Turns out that software can be copied. (-1)

Anonymous Coward | about a year ago | (#43913375)

Who'd have thought that possible?

Turkey, why you hate freedom? (0)

Anonymous Coward | about a year ago | (#43913409)

Turkey wasn't happy attacking their own people, and is now attacking our citizens in our homes and businesses?

Slavery... (1, Insightful)

Rockoon (1252108) | about a year ago | (#43913413)

If we sell all the Americans targeted by spy tools to other governments then that might close the budget gap!

Re:Slavery... (2)

SJHillman (1966756) | about a year ago | (#43913445)

It seems to work for Facebook.

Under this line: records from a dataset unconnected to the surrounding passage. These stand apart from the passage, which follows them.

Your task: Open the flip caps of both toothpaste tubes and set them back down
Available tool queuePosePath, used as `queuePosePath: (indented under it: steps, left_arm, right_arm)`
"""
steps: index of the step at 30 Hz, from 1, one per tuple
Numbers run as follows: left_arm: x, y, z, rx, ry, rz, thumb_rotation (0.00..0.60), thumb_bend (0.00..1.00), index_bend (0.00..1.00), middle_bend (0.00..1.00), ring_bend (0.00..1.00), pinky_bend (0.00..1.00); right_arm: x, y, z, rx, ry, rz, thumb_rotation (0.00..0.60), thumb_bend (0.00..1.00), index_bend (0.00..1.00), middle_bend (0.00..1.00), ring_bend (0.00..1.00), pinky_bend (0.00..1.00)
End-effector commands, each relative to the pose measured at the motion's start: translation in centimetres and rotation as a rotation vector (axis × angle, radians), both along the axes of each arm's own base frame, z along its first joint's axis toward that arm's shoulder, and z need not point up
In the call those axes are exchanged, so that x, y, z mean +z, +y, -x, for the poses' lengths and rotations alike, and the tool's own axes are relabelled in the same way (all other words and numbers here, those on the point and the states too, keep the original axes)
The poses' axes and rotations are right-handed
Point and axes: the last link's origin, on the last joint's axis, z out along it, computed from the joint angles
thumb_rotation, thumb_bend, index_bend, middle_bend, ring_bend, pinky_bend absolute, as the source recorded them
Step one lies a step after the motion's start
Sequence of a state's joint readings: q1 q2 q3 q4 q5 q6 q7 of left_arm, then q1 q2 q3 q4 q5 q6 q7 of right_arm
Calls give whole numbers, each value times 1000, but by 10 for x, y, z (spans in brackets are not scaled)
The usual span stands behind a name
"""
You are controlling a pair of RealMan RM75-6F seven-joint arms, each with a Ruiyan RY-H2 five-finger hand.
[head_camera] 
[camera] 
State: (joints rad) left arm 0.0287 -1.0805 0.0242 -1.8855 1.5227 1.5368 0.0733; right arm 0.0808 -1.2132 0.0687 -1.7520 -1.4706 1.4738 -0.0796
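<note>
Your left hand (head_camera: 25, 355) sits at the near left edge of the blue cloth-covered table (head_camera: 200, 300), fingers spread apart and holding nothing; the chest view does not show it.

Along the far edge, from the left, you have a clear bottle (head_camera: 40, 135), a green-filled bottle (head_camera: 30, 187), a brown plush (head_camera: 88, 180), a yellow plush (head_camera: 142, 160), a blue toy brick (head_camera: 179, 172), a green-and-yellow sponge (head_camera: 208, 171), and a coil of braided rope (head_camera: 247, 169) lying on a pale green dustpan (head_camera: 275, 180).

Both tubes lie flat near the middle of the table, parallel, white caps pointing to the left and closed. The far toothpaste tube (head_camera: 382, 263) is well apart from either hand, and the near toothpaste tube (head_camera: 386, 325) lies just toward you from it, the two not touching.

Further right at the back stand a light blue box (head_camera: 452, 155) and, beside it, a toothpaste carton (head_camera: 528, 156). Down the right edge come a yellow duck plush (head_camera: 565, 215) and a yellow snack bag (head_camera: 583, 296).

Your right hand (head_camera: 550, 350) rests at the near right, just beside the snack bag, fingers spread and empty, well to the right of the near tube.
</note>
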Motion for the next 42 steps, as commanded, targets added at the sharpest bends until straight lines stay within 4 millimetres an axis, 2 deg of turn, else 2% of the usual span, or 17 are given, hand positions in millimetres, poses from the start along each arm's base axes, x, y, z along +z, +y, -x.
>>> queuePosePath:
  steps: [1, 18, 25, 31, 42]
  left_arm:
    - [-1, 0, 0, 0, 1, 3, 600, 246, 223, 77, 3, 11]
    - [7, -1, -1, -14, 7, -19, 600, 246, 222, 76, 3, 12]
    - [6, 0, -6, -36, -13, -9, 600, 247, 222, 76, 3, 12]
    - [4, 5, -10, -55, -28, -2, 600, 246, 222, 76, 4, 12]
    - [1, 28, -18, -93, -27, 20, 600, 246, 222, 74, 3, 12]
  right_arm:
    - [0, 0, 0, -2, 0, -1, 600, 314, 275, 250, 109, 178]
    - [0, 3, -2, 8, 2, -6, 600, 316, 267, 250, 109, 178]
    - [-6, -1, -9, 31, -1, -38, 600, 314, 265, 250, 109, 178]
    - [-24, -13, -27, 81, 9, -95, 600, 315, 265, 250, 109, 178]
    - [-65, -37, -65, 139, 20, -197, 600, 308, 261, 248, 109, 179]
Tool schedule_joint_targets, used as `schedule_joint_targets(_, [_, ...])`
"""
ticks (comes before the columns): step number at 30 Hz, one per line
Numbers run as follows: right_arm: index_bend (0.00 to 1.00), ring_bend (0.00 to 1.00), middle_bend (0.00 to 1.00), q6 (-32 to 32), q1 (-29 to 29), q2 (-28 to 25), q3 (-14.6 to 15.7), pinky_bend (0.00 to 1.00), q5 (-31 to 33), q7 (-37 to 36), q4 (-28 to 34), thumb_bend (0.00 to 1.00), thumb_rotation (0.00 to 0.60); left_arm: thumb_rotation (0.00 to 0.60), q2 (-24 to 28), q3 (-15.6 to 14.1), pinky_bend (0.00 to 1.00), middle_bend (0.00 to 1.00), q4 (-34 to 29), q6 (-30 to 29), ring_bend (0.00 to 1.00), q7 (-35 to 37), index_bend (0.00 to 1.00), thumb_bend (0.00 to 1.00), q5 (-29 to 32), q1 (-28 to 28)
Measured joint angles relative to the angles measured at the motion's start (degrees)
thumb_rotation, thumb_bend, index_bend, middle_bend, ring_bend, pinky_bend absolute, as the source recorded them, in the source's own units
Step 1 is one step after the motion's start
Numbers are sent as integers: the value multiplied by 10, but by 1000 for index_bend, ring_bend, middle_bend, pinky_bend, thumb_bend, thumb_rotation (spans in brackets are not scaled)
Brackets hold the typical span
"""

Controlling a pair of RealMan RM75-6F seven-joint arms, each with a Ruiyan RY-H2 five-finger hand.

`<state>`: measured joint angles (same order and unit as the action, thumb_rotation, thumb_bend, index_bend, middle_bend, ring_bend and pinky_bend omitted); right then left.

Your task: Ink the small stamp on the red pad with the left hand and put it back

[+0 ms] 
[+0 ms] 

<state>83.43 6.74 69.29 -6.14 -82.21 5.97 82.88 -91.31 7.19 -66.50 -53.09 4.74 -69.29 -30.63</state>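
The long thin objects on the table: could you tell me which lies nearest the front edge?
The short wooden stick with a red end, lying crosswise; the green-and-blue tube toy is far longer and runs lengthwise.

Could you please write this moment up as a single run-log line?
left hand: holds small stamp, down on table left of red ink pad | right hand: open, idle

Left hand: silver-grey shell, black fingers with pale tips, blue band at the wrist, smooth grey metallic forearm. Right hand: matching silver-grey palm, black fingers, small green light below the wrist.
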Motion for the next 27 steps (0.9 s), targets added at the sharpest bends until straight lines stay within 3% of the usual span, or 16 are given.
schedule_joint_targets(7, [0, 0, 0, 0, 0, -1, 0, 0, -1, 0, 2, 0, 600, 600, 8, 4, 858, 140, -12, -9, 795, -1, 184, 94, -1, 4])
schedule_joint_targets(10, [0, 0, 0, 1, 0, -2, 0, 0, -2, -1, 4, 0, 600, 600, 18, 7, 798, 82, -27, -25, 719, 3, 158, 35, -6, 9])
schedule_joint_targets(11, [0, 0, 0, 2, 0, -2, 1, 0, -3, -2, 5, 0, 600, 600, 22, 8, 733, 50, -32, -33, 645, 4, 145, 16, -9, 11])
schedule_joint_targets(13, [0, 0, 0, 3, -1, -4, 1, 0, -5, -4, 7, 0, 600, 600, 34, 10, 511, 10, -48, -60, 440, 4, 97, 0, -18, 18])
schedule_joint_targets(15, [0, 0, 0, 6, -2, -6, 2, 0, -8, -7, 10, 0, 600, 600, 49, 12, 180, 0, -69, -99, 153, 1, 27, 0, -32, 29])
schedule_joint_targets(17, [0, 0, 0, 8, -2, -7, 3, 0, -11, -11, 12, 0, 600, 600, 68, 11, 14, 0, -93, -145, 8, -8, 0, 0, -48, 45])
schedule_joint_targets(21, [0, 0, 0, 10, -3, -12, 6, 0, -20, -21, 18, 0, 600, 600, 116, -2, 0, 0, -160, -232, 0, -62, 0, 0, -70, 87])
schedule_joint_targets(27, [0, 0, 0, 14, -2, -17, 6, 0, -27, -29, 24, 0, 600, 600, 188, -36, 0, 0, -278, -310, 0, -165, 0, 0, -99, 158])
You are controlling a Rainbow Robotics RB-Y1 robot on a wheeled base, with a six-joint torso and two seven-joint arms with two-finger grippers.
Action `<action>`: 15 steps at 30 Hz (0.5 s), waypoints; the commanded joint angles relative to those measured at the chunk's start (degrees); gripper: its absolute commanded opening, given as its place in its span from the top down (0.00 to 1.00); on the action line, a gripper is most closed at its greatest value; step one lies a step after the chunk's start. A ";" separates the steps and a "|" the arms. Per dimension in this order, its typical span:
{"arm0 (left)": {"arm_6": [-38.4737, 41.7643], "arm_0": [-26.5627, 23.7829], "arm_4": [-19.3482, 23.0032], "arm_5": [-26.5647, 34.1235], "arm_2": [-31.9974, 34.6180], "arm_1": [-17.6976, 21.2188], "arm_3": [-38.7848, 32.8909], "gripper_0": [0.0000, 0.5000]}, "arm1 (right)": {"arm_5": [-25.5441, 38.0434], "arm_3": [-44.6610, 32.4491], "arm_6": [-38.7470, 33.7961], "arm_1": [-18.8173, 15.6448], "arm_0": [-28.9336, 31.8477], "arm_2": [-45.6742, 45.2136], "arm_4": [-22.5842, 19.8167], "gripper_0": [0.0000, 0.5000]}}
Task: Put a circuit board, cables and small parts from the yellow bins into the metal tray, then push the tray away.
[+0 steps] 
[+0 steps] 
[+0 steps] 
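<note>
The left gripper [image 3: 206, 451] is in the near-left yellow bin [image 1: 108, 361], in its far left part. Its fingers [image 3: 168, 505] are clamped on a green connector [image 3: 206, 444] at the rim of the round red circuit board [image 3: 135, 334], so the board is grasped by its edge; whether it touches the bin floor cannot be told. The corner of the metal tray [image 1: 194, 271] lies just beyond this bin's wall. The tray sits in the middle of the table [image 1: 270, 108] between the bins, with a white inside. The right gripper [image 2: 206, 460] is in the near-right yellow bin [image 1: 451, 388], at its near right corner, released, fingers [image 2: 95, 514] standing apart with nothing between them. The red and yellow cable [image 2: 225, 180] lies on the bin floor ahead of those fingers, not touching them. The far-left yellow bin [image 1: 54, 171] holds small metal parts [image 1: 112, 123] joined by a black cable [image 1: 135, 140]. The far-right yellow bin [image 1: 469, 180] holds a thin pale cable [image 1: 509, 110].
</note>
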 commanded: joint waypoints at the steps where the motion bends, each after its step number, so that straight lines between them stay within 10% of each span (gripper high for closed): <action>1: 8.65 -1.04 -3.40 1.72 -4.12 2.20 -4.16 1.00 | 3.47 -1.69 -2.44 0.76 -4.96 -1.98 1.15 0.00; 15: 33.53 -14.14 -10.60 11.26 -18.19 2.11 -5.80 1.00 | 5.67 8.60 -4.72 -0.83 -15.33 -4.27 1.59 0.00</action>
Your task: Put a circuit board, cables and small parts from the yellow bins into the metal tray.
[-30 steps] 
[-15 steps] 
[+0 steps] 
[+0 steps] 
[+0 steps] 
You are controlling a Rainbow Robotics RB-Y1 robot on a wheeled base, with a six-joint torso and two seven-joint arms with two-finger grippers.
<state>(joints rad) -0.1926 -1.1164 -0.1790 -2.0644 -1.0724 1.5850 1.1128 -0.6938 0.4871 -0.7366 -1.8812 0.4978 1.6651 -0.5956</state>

Let's just hope the US Government doesn't have an IPO, it could shatter the illusion of what it's actually worth.

Re:Slavery... (0)

Anonymous Coward | about a year ago | (#43914255)

Can you imagine how funny the promos for this thing can be...

Are you a government autocrat? Do you find yourself wondering at night "do my people love me or want me dead like Gaddafi?"
Well here is your chance : BUY our brand new super-duper spy tool and find out for sure who loves you and who loves thinking about you dead!
Our tool can intercept anything AND more .. see live cams from unsuspecting hot women in you country ! Hear teenagers as they listen to BIeber! And much more!
Buy now and get a 25% discount!
Don't let thous pesky subjects bother you any more with our state of the art auto "to - do list" ! (in app purchase) .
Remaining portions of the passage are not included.